◆ Directions
Repeat exactly the lines of the material below that run from the "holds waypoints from" line to the "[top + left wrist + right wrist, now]" line, including both, and do not carry over any pictures.

◆ Information provided
= Beginning of Section =
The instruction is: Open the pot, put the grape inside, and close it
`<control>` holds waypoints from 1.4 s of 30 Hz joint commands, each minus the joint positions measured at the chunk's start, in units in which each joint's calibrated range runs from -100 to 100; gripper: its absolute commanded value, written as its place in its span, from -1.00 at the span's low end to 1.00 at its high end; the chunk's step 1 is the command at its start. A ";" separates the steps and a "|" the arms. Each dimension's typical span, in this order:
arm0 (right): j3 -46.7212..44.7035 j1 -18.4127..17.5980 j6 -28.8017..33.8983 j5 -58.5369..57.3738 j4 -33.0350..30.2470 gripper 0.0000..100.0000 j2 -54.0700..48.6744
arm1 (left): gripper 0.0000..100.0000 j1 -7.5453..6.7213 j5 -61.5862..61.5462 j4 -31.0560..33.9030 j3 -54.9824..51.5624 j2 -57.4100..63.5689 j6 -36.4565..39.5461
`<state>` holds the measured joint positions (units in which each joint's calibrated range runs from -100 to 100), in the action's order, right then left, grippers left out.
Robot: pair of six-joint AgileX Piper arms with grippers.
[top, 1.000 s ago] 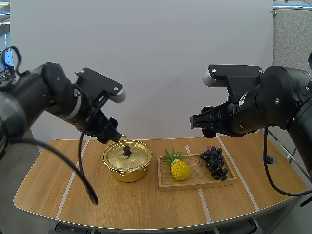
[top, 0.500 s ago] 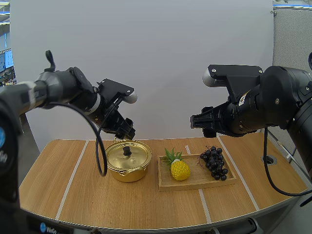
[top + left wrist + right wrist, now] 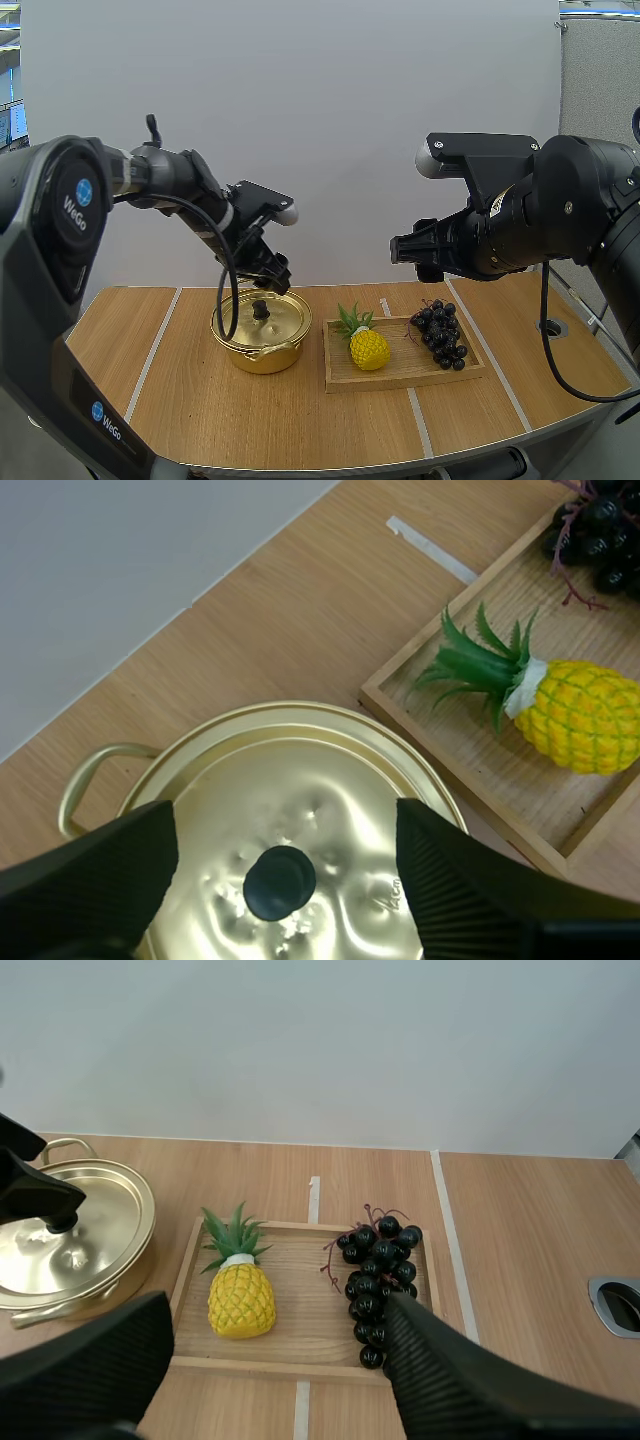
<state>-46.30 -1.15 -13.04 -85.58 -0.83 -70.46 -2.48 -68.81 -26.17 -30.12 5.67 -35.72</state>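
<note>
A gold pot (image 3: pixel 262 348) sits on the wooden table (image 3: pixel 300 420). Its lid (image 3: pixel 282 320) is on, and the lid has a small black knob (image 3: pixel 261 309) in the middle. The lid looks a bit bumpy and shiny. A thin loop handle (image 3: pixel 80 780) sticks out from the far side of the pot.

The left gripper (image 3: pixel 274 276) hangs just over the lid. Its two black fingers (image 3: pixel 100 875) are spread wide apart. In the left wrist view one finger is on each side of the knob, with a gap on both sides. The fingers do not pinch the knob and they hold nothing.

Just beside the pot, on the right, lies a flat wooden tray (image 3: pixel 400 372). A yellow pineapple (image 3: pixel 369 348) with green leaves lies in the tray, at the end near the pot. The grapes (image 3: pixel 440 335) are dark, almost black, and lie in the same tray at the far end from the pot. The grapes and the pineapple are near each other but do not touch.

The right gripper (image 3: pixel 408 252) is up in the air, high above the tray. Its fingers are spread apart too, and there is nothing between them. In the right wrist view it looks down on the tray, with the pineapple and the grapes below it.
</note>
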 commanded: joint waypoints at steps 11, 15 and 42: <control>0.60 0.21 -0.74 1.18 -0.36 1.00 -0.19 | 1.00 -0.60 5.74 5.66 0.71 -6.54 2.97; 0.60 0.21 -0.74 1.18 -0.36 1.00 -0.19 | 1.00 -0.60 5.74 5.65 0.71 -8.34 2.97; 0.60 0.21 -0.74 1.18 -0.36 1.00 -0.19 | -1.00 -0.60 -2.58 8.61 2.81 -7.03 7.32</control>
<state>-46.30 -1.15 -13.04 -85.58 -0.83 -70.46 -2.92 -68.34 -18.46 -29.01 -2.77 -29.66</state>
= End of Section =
◆ Response
`<control>` holds waypoints from 1.4 s of 30 Hz joint commands, each minus the joint positions measured at the chunk's start, in units in which each joint's calibrated range runs from -100 to 100; gripper: its absolute commanded value, written as its place in its span, from -1.00 at the span's low end to 1.00 at its high end; the chunk's step 1 is the command at its start. A ";" separates the steps and a "|" the arms. Each dimension's typical span, in this order:
arm0 (right): j3 -46.7212..44.7035 j1 -18.4127..17.5980 j6 -28.8017..33.8983 j5 -58.5369..57.3738 j4 -33.0350..30.2470 gripper 0.0000..100.0000 j2 -54.0700..48.6744
arm1 (left): gripper 0.0000..100.0000 j1 -7.5453..6.7213 j5 -61.5862..61.5462 j4 -31.0560..33.9030 j3 -54.9824..51.5624 j2 -57.4100..63.5689 j6 -36.4565..39.5461
`<state>` holds the measured joint positions (units in which each joint's calibrated range runs from -100 to 100), in the action's order, right then left, grippers left out.
Robot: pair of six-joint AgileX Piper arms with grippers.
[top, 1.000 s ago] 
[top, 0.500 s ago] 
[top + left wrist + right wrist, now] 

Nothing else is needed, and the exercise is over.